## TO DO
Could you return the whole listing exactly?
Segment Start: AVAILABLE DATA
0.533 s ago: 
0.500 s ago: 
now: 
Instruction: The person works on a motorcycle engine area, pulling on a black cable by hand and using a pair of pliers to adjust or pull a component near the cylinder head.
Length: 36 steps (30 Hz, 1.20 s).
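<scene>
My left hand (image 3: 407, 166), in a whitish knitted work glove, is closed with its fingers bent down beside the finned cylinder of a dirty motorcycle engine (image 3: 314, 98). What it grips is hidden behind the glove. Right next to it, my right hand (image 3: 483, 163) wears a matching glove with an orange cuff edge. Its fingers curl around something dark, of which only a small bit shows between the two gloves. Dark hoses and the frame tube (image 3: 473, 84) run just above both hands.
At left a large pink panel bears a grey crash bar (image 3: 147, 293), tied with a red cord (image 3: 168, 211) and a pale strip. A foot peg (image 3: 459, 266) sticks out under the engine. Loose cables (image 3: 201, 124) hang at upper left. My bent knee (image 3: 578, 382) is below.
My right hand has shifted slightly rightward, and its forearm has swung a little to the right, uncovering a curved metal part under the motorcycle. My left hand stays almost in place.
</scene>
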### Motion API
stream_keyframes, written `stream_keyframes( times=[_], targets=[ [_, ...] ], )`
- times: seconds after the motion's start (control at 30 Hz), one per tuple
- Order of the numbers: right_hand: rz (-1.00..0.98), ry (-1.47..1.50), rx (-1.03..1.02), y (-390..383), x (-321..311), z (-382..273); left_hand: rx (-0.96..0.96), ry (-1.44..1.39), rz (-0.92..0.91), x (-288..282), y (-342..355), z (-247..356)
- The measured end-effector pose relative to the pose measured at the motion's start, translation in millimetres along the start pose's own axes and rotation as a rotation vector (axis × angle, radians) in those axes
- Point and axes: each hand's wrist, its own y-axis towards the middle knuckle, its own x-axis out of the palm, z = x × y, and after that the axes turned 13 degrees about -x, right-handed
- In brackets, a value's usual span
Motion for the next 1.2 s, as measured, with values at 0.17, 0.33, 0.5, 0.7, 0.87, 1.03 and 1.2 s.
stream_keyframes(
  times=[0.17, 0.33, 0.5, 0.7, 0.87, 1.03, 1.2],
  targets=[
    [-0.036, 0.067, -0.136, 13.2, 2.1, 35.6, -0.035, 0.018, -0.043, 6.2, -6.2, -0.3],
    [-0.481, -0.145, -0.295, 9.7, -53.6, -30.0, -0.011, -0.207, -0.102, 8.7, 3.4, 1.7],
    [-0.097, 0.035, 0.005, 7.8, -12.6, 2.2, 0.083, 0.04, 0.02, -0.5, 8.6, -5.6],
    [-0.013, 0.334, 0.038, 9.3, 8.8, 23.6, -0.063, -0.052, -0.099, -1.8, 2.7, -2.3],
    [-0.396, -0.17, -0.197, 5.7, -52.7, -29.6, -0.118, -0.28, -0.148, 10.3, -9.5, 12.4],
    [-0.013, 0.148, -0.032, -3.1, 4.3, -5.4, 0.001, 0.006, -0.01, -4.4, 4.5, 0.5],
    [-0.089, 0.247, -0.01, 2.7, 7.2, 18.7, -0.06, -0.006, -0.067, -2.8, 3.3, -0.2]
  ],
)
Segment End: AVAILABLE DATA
## ANSWER BELOW
0.533 s ago: 
0.500 s ago: 
now: 
Instruction: The person works on a motorcycle engine area, pulling on a black cable by hand and using a pair of pliers to adjust or pull a component near the cylinder head.
Length: 36 steps (30 Hz, 1.20 s).
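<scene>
My left hand (image 3: 407, 166), in a whitish knitted work glove, is closed with its fingers bent down beside the finned cylinder of a dirty motorcycle engine (image 3: 314, 98). What it grips is hidden behind the glove. Right next to it, my right hand (image 3: 483, 163) wears a matching glove with an orange cuff edge. Its fingers curl around something dark, of which only a small bit shows between the two gloves. Dark hoses and the frame tube (image 3: 473, 84) run just above both hands.
At left a large pink panel bears a grey crash bar (image 3: 147, 293), tied with a red cord (image 3: 168, 211) and a pale strip. A foot peg (image 3: 459, 266) sticks out under the engine. Loose cables (image 3: 201, 124) hang at upper left. My bent knee (image 3: 578, 382) is below.
My right hand has shifted slightly rightward, and its forearm has swung a little to the right, uncovering a curved metal part under the motorcycle. My left hand stays almost in place.
</scene>
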### Motion API
stream_keyframes, written `stream_keyframes( times=[_], targets=[ [_, ...] ], )`
- times: seconds after the motion's start (control at 30 Hz), one per tuple
- Order of the numbers: right_hand: rz (-1.00..0.98), ry (-1.47..1.50), rx (-1.03..1.02), y (-390..383), x (-321..311), z (-382..273); left_hand: rx (-0.96..0.96), ry (-1.44..1.39), rz (-0.92..0.91), x (-288..282), y (-342..355), z (-247..356)
- The measured end-effector pose relative to the pose measured at the motion's start, translation in millimetres along the start pose's own axes and rotation as a rotation vector (axis × angle, radians) in those axes
- Point and axes: each hand's wrist, its own y-axis towards the middle knuckle, its own x-axis out of the palm, z = x × y, and after that the axes turned 13 degrees about -x, right-handed
- In brackets, a value's usual span
Motion for the next 1.2 s, as measured, with values at 0.17, 0.33, 0.5, 0.7, 0.87, 1.03 and 1.2 s.
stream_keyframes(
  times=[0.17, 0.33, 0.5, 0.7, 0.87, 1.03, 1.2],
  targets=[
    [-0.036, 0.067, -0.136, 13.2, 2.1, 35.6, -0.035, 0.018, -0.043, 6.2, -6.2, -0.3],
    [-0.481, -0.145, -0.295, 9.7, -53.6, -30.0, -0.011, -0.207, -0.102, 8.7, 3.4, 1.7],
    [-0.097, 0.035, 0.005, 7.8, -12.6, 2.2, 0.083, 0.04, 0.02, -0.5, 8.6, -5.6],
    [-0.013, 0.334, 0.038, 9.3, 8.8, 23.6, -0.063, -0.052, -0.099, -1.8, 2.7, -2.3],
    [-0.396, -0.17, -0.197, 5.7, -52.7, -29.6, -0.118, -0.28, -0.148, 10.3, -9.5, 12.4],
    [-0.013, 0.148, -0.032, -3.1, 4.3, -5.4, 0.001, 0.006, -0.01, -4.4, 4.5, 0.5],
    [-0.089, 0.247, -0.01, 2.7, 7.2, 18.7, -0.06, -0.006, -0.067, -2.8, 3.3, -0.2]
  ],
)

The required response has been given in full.